• **What needs to be done**:
Below are several records. Retype exactly those lines running from the one with "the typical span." through the one with "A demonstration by", end lines included, and no others.

Supplied data section start

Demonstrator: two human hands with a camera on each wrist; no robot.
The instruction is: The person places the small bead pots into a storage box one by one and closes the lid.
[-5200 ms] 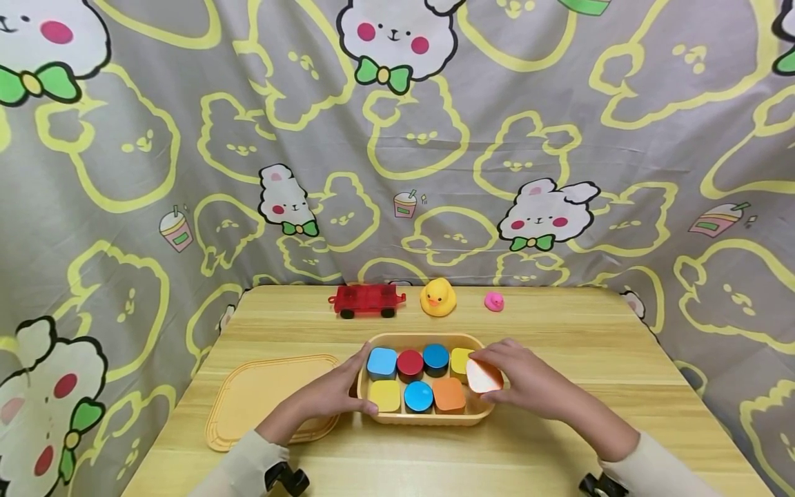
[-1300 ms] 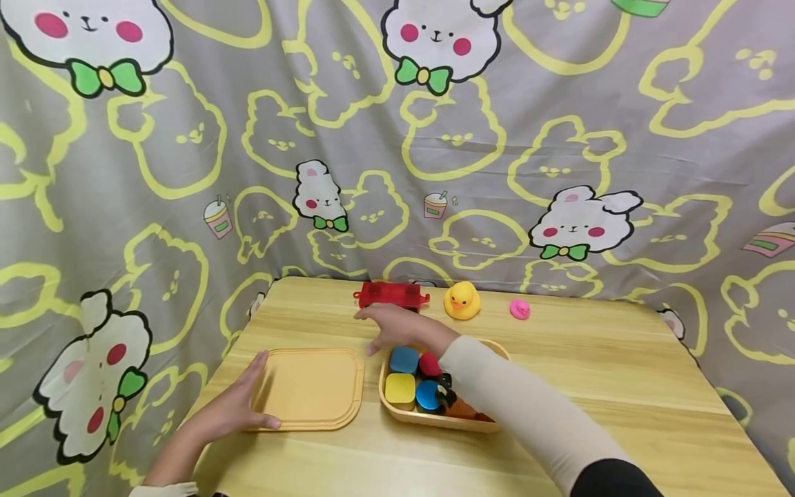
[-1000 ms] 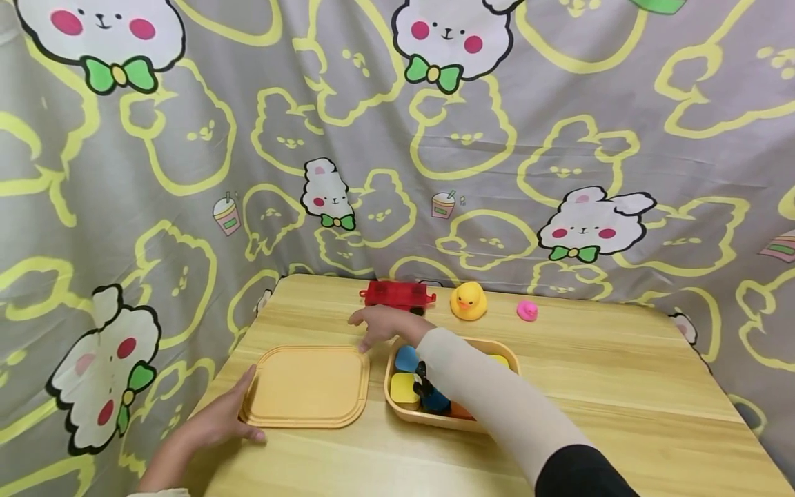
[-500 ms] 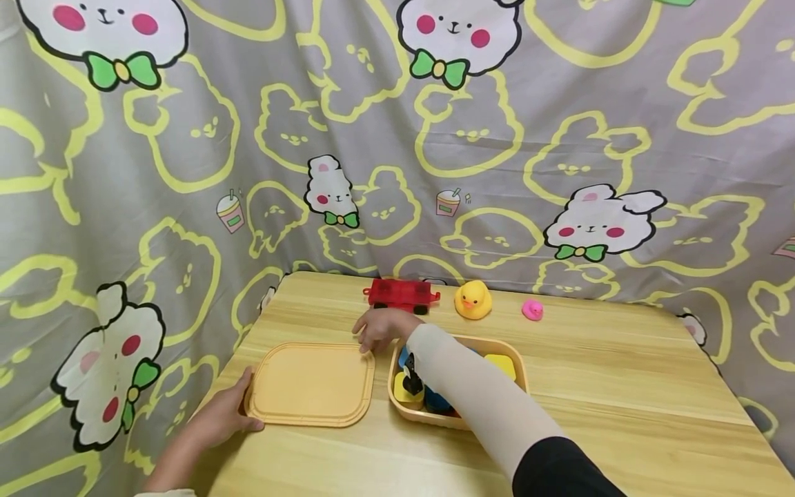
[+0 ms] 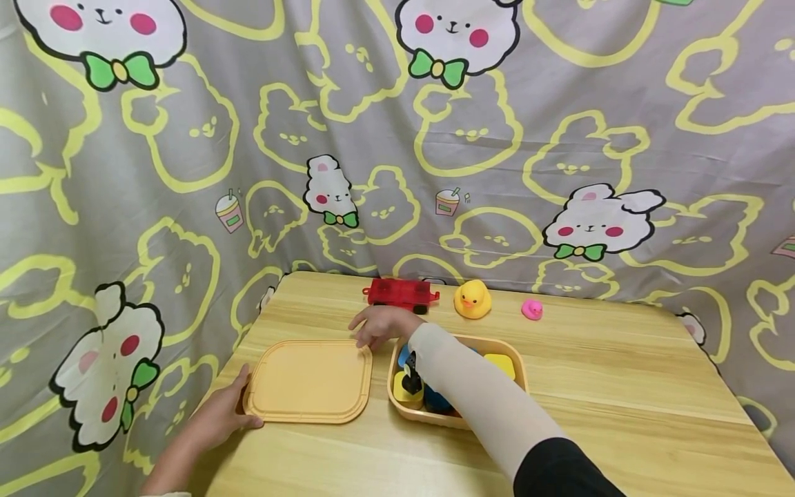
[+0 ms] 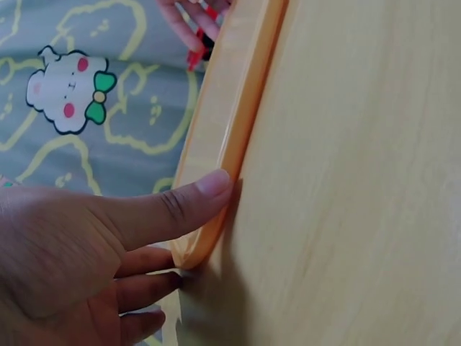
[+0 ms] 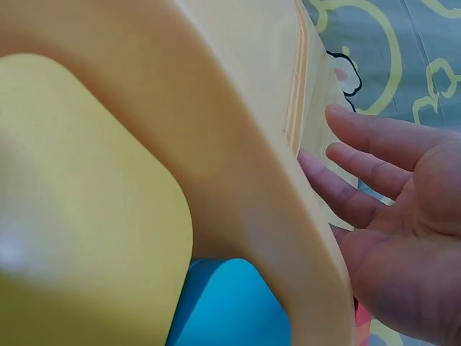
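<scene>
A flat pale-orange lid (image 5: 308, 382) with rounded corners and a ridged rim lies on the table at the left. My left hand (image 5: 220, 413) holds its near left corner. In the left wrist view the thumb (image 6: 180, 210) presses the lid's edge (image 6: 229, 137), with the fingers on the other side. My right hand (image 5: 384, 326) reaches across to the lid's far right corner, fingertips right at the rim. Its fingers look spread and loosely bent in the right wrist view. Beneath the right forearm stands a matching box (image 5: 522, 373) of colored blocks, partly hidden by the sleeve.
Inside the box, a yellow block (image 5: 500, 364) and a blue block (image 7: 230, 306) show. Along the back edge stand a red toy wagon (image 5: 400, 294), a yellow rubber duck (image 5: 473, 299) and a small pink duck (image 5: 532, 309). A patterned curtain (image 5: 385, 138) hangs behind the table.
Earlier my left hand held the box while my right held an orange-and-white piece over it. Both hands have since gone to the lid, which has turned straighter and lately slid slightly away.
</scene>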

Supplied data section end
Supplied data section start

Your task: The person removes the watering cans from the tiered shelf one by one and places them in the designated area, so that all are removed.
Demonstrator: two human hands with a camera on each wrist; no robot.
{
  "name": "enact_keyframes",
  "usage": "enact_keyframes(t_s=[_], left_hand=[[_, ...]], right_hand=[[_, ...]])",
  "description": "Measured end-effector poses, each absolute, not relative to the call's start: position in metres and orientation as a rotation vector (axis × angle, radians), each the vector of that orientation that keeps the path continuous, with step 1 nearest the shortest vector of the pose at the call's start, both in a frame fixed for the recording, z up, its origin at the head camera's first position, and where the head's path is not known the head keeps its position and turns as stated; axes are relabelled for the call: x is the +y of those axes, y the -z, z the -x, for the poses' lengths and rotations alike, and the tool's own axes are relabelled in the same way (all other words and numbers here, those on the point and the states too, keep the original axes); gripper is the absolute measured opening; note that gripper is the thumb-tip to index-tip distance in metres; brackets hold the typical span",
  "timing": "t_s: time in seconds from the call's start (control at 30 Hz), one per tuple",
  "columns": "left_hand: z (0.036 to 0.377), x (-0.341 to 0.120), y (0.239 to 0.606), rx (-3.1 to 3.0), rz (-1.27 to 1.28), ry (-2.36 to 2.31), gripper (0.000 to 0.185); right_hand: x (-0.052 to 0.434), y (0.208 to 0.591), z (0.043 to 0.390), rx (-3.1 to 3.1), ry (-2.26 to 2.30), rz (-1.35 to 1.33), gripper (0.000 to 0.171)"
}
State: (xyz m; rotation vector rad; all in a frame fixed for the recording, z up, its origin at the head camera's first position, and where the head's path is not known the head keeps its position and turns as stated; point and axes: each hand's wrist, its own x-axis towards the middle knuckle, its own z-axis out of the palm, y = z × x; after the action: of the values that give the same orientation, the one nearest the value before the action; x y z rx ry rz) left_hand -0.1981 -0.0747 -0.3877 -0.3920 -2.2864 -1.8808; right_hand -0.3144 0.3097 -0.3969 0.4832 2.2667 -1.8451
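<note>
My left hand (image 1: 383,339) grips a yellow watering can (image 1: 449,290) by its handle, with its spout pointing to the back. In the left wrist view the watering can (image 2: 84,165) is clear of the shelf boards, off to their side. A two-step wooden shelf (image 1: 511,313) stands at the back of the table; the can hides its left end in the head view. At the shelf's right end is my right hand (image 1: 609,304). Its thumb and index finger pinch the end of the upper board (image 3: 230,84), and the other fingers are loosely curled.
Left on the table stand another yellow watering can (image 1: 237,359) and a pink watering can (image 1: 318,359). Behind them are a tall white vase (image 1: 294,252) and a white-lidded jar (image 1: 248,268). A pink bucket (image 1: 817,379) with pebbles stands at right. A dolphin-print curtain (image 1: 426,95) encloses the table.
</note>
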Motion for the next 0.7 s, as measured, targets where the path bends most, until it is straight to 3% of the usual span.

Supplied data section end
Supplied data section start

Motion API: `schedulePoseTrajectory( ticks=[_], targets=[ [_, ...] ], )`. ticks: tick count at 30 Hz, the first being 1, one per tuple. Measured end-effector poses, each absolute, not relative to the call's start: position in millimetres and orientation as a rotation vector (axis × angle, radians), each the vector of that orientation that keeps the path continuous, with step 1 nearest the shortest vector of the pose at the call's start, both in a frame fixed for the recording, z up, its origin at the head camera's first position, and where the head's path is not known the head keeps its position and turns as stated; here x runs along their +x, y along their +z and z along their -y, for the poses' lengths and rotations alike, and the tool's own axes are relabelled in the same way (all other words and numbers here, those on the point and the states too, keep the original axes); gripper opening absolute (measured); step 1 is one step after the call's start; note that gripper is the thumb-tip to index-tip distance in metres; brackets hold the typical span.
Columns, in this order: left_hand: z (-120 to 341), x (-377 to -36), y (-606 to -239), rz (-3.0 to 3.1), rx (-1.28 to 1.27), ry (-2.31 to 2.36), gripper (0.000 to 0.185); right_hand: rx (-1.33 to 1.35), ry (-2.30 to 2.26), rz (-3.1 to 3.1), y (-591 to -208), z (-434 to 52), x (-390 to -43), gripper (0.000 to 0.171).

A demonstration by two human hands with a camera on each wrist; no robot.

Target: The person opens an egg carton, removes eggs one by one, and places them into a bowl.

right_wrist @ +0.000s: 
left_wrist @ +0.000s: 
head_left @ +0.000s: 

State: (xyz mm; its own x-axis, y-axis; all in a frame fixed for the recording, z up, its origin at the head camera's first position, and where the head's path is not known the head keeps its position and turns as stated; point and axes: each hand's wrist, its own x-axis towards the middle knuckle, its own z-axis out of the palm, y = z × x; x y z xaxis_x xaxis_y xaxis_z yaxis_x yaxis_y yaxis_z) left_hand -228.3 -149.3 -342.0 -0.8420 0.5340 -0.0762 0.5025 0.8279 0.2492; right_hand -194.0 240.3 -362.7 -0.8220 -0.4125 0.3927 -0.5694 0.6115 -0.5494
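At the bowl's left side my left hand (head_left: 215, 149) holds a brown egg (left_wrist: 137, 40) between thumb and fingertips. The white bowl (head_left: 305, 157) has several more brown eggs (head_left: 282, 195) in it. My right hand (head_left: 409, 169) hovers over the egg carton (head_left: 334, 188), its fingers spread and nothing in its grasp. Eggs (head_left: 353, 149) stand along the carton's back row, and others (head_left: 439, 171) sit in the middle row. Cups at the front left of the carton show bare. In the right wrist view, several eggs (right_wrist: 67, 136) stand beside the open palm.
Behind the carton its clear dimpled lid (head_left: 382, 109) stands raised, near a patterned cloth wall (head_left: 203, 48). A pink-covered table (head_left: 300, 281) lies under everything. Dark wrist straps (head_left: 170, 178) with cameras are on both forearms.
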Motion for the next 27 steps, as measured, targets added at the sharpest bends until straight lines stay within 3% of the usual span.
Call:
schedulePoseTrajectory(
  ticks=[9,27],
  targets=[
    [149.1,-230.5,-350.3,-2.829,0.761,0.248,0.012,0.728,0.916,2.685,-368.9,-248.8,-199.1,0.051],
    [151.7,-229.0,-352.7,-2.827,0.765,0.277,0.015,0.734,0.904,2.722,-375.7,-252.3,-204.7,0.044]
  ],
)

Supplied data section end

• **Solution below**:
Motion API: `schedulePoseTrajectory( ticks=[_], targets=[ [_, ...] ], )`. ticks: tick count at 30 Hz, the first being 1, one per tuple. Measured end-effector poses, each absolute, not relative to the call's start: position in millimetres and orientation as a rotation vector (axis × angle, radians), each the vector of that orientation that keeps the path continuous, with step 1 nearest the shortest vector of the pose at the call's start, both in a frame fixed for the recording, z up, its origin at the head camera's first position, and where the head's path is not known the head keeps its position and turns as stated; here x runs along their +x, y along their +z and z along their -y, for the poses' lengths and rotations alike, and the tool's own axes are relabelled in the same way (all other words and numbers here, those on the point and the states too, keep the original axes); gripper opening absolute (measured); step 1 is one step after the call's start; note that gripper is the thumb-tip to index-tip distance in metres; brackets hold the typical span.
Columns, in this order: left_hand: z (-120 to 341), x (-377 to -36), y (-606 to -239), rz (-3.0 to 3.1), rx (-1.28 to 1.27), ry (-2.31 to 2.36), gripper (0.000 to 0.185); right_hand: rx (-1.33 to 1.35), ry (-2.30 to 2.26), rz (-3.1 to 3.1), y (-591 to -208), z (-434 to 52), x (-390 to -43), gripper (0.000 to 0.171).

A demonstration by two human hands with a camera on each wrist; no robot.

No more work remains in this exercise.